Il va laisser des statistiques exceptionnelles…

Il était ambitieux. Un huitième de finale en Grand Chelem, c’était considéré comme une cata. Au bout de neuf mois, je lui ai dit : 'On va arrêter. Regarde, ils prennent tous Becker, Edberg'. Il m’a répondu : ‘T’inquiète, on va y arriver’’. C’est ce fameux été 2014, où il gagne Toronto en battant quatre Top 10. C’est un mec exceptionnel. J’ai grandi en tant qu’homme. Il m’a aidé à prendre confiance en moi.

"Il est qui il est grâce aux cent-cinquante personnes qu’il a croisées"

Jo ne veut pas savoir ce que vous allez lui réserver à Roland-Garros…

Il faut que je le fasse chialer comme un bébé ! On prépare des choses mais il ne saura rien. Il y a beaucoup de gens qu’il aime. Il mérite ça. Il a rendu heureux plein de gens. Il a croisé beaucoup de gens sur son chemin. Il est qui il est grâce aux cent-cinquante personnes qu’il a croisées. Ces gens méritent de vivre ce moment avec lui.

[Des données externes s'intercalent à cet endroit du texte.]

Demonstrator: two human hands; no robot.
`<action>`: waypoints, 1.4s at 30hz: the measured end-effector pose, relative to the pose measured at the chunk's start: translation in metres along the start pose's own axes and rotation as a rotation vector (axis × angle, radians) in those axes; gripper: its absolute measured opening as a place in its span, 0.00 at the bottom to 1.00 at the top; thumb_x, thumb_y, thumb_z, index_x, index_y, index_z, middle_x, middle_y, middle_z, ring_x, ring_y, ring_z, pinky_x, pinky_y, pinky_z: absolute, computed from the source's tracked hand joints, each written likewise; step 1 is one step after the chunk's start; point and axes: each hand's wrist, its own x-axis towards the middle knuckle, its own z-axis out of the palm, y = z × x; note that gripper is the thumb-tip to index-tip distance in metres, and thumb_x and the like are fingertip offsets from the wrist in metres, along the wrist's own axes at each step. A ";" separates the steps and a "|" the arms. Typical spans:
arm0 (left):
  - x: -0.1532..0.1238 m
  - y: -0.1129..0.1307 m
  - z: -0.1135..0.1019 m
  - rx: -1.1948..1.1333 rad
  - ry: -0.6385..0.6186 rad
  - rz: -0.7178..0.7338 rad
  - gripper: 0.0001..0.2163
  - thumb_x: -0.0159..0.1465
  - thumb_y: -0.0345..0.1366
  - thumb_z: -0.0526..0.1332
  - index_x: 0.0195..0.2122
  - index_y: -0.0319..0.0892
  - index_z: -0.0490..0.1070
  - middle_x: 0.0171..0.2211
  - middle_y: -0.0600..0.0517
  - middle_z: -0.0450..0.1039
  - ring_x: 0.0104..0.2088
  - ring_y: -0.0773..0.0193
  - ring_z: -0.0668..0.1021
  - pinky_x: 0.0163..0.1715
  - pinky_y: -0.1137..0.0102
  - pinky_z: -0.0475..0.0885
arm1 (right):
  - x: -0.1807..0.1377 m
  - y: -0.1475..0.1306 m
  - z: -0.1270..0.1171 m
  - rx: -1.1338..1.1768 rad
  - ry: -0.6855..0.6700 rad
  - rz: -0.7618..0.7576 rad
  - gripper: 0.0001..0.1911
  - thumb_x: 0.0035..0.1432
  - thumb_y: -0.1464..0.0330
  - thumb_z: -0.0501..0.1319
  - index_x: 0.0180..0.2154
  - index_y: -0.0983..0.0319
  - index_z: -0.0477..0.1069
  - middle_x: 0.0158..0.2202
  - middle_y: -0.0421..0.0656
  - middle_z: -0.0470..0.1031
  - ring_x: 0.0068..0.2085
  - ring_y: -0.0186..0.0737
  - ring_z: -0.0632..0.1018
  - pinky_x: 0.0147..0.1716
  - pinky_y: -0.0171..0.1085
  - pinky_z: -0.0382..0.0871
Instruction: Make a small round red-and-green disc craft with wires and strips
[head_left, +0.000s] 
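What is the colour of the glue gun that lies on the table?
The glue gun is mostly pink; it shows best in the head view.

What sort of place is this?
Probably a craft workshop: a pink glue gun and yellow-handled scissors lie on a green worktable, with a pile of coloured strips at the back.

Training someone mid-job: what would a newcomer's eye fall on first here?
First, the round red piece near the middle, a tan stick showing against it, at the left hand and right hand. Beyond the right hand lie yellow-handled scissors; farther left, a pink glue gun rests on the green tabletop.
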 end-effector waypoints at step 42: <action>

Il va laisser un sacré vide et on redoute l’effet domino…

Ca fait un petit moment que je vous dis que ça va vous faire bizarre quand ils vont arrêter. J’avais pris un petit tacle d’ailleurs. Il faut faire le deuil de cette génération. Quand ils étaient tous les quatre en quarts de Grand Chelem on trouvait ça normal. Mais non en fait. Je l’ai senti quand ils sont arrivés. Ils clamaient qu’ils voulaient être dans les 10. Je me disais qu’ils avaient le boulard. Mais non… C’est un petit deuil pour tout le monde.

Qu’est-ce qu’il avait de spécial ?

Jo possède un charisme naturel. Il avait ce côté grand frère paternel. C’était un peu le boss mais sans le vouloir. Il n’a jamais ouvert sa gueule. C’est Gaël qui a dit que c’était un role modèle. C’est exactement ça. Il avait sa vie calme Il a été l’un des premiers à se marier, à avoir des enfants. Quelqu’un de simple. C’est pour cela que j’avais envie de le secouer : 'T’es une star mec ! Fais des conneries'. Mais non, c’est un gars sain. Sur le plan du jeu, il faisait lever les foules quand il jouait bien.